此番撤去了酒桌宴席,只是簡單的書案椅子。

「還請使節明說。」

「很簡單,阿伐骨不敢輕易舉動,正是因為大人是貴族之首,手握軍政大權,不可能輕易除去,然而時長日久,等阿伐骨徹底站穩了腳跟,怎么會同意大人掌握高於他的權力?何況阿伐骨厭惡世卿世祿已久,要想廢止這一制度,難道大人不是首當其沖?」

「這……」納無禹眼神左右打轉,閃躲不定。

「那便退一步說,即便阿伐骨奪取了大人手上的權力,卻念於舊情不殺大人,但是天下人如何看待大人呢?阿伐骨謀權篡位,驅逐國王,是為不忠;不遵父命,逆天行事,是為不孝;出師無名,生靈塗炭,是為不仁;罔顧情義,不服長兄,是為不義;待到大人權力盡失,世人只怕迫不及待口誅筆伐,掀瓦拆牆……話已至此,還要多說嗎?」

納無禹額上已經滲出了陣陣冷汗,雙方沉默良久,他才聲色沙啞道:「可是除去阿伐骨,還有誰能為王?」

「舊主容亮就在茂城,屆時可迎回舊主,功勞萬世,我朝也將全力扶持,何況容亮王不是還余下子嗣嗎?大人若是不滿容亮,從其中挑選,令容亮退位讓賢,也是兩全其美,軍政大權依舊在大人手中。
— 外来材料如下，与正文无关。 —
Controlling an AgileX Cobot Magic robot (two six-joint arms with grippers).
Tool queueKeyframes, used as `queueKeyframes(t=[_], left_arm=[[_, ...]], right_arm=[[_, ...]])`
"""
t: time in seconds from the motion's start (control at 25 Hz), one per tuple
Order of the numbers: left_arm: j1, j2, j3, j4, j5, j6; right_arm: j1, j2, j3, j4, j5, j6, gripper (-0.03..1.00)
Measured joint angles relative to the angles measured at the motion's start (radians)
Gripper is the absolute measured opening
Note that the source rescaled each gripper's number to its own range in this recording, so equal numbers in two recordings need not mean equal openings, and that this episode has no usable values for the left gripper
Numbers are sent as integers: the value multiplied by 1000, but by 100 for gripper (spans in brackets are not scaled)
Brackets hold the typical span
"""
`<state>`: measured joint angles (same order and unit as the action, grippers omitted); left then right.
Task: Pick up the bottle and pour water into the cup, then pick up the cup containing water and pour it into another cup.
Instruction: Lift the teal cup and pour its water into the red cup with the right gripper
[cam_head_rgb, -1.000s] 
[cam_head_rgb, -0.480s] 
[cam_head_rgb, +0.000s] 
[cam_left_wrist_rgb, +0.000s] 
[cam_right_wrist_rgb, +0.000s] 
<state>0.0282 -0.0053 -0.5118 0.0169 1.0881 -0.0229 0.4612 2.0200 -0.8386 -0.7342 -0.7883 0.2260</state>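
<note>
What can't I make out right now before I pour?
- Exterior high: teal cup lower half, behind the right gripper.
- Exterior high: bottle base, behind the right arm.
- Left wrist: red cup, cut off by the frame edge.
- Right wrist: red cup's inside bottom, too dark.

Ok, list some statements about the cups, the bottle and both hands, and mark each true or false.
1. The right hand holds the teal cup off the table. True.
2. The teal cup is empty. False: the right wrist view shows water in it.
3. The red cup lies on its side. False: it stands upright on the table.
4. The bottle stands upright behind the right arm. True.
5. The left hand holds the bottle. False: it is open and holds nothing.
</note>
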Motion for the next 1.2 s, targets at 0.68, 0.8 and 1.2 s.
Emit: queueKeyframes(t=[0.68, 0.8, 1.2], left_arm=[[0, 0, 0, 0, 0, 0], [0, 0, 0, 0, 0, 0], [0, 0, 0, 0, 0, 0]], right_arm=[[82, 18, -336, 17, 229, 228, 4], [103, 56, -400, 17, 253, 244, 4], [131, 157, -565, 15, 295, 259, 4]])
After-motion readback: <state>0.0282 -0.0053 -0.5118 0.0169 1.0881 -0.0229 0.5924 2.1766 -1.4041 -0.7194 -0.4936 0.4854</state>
」

納無禹猶豫半響,終於打破沉寂,勸慰道:「此事……還需從長計議,使節遠道而來,還請暫且歇下。」

「看他那可笑的模樣,顯然是怕了大軍長」,赫連輕弦在一邊嘖嘖稱奇,「退兵已成定局。」

「只怕未必」,逸景的臉色並未好轉,「他不想見我們,卻因為一封書信放開府之門;原本無意再聽本官言說,卻又親自追出門來;明明聽得謠言在耳,還是故作鎮定;認定阿伐骨定會厚待他,本官三言兩語就啞口無言。此人性情猶疑,不會果斷決策,而是想著萬事周全,然而當斷不斷,自得其亂。」

赫連姐弟相視一眼,弦輕問道:「依大軍之意,還是要鋌而走險?」

逸景默然點頭,叮囑道:「事發之後,若是本官在一日之內還是不能行走,你們便不要再猶豫,必定要逃出這處,返回茂城見你們營長。」